In the data below, find each line carrying the string "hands" and copy it out.

········

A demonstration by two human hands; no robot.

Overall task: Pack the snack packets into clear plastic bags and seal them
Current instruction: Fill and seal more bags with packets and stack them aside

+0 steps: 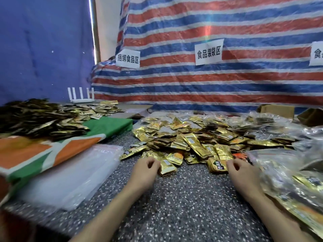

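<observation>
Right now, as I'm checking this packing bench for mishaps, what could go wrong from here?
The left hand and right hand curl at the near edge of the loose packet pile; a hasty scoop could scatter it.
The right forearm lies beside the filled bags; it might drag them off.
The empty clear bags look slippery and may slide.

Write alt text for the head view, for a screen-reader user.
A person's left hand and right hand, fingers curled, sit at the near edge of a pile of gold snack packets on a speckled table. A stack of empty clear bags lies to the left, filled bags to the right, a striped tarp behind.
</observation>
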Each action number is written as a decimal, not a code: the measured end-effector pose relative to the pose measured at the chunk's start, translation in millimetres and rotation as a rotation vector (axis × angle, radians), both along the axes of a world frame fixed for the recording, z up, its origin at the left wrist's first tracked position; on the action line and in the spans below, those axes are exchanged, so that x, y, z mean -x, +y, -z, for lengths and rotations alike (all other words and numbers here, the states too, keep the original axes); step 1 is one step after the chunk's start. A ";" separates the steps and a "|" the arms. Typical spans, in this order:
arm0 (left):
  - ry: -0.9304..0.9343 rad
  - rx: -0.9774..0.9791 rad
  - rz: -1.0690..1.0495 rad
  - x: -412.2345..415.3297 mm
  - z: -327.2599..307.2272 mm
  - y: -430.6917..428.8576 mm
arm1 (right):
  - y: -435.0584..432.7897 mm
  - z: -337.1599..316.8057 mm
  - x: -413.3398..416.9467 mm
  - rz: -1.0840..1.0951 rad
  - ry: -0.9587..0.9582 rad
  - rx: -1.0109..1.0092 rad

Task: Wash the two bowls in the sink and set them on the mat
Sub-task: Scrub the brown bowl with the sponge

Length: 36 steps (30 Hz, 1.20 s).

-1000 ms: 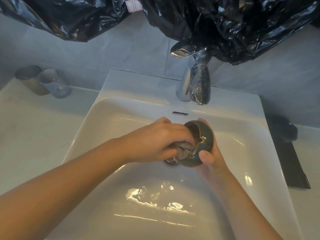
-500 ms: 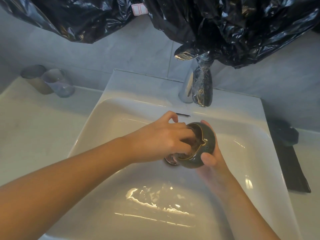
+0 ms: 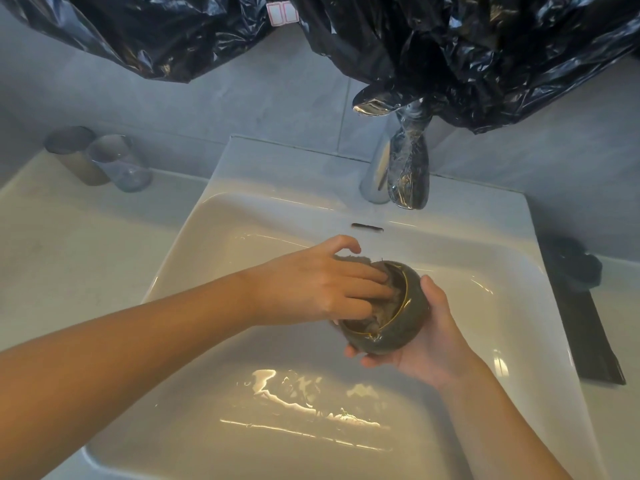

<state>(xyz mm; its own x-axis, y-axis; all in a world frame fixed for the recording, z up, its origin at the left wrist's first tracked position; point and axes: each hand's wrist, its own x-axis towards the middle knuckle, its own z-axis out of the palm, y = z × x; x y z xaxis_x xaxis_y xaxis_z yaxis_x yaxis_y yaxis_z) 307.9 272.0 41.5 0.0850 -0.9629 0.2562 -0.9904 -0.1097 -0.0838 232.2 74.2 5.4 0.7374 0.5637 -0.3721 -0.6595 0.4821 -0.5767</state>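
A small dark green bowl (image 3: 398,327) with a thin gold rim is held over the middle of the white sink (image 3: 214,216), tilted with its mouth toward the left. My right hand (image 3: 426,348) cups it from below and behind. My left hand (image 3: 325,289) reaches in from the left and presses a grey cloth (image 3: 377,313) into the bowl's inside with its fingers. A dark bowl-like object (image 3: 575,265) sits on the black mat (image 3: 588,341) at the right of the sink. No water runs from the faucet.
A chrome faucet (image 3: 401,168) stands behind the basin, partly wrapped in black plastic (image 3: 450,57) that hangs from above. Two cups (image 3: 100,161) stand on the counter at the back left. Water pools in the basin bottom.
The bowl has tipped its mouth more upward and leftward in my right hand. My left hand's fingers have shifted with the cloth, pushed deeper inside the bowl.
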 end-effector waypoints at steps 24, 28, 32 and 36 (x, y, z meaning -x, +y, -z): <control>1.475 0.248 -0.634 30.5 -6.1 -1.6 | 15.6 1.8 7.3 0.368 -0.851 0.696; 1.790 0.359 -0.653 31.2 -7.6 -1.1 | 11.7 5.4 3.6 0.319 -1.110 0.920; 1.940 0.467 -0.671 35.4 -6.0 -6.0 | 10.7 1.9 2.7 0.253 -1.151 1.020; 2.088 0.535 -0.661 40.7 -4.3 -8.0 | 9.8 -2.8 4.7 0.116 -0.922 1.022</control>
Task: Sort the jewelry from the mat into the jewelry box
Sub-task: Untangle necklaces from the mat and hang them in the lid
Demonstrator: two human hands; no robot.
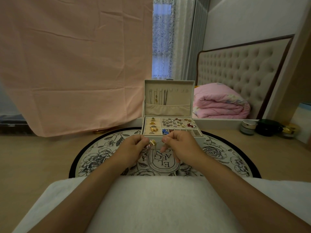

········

- **RESULT BELOW**:
A demonstration by two human hands; no robot.
Demonstrator: two human hands; no robot.

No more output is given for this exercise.